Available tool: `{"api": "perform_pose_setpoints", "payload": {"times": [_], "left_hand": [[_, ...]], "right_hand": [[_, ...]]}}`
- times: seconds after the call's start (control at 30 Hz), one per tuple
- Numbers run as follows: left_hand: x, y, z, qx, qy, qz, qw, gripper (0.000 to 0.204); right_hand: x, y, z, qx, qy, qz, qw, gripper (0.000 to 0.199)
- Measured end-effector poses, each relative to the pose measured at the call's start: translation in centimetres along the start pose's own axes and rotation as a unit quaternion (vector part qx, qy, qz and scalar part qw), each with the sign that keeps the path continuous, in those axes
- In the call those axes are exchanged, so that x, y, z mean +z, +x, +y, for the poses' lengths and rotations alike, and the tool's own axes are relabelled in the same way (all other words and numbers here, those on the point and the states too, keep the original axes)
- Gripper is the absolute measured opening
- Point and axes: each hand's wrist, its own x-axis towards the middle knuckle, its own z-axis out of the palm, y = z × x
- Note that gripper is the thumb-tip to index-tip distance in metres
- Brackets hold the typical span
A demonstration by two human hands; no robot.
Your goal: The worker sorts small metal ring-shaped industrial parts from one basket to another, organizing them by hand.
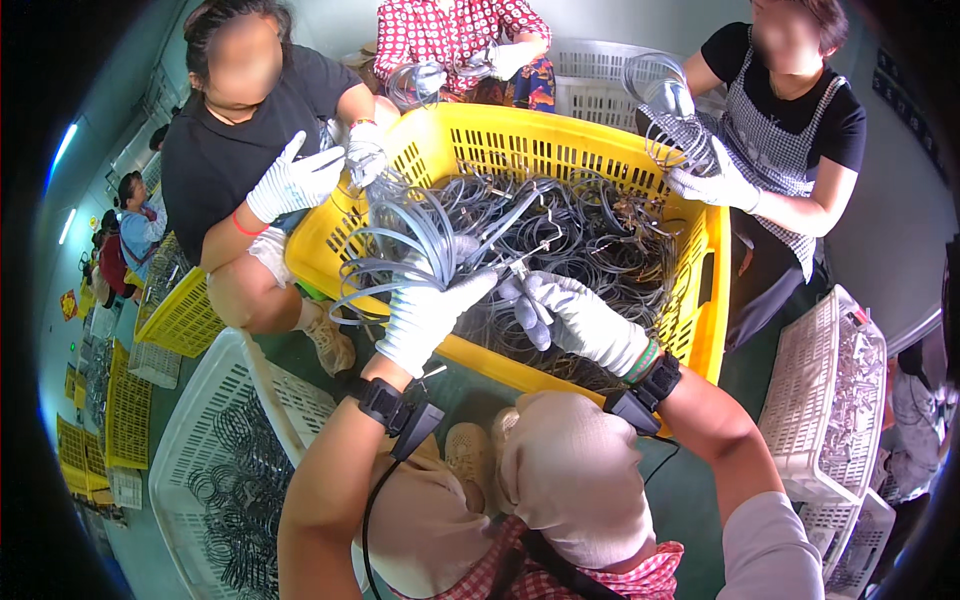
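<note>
My left hand (430, 300), in a white glove with grey fingertips, grips a bunch of looped grey bands (405, 240) that fan out above and left of it. My right hand (575, 315), gloved alike, has its thumb and fingers closed on a small metal end piece (520, 268) beside the left fingertips. Whether that piece belongs to one of the bunched bands I cannot tell. Both hands are over the near side of a yellow slotted crate (715, 330), which holds a tangled heap of dark looped bands (610, 235) with bits of bare metal among them.
Three co-workers in white gloves handle similar loops around the crate: a person in black (275, 120), one in red print (460, 40), and one in a checked apron (770, 130). White crates stand left (260, 370) and right (800, 400), with more yellow crates (185, 315) behind.
</note>
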Motion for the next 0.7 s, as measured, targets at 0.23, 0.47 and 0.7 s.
{"api": "perform_pose_setpoints", "payload": {"times": [0.23,0.47,0.7], "left_hand": [[0.9,0.1,0.1,0.004,-0.073,0.045,0.996,0.025],[-0.7,1.1,-0.9,-0.055,-0.203,0.187,0.960,0.046],[0.1,0.4,-0.6,0.000,-0.101,0.048,0.994,0.062]], "right_hand": [[-0.2,0.4,0.1,-0.049,-0.110,0.140,0.983,0.021],[-0.3,0.6,-0.5,-0.012,0.072,0.075,0.995,0.028],[1.3,-0.1,-0.5,0.011,0.018,0.017,1.000,0.034]]}}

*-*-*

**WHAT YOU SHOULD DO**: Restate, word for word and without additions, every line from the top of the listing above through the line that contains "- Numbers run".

**TASK OUTPUT**:
Available tool: `{"api": "perform_pose_setpoints", "payload": {"times": [_], "left_hand": [[_, ...]], "right_hand": [[_, ...]]}}`
- times: seconds after the call's start (control at 30 Hz), one per tuple
- Numbers run as follows: left_hand: x, y, z, qx, qy, qz, qw, gripper (0.000 to 0.204); right_hand: x, y, z, qx, qy, qz, qw, gripper (0.000 to 0.199)

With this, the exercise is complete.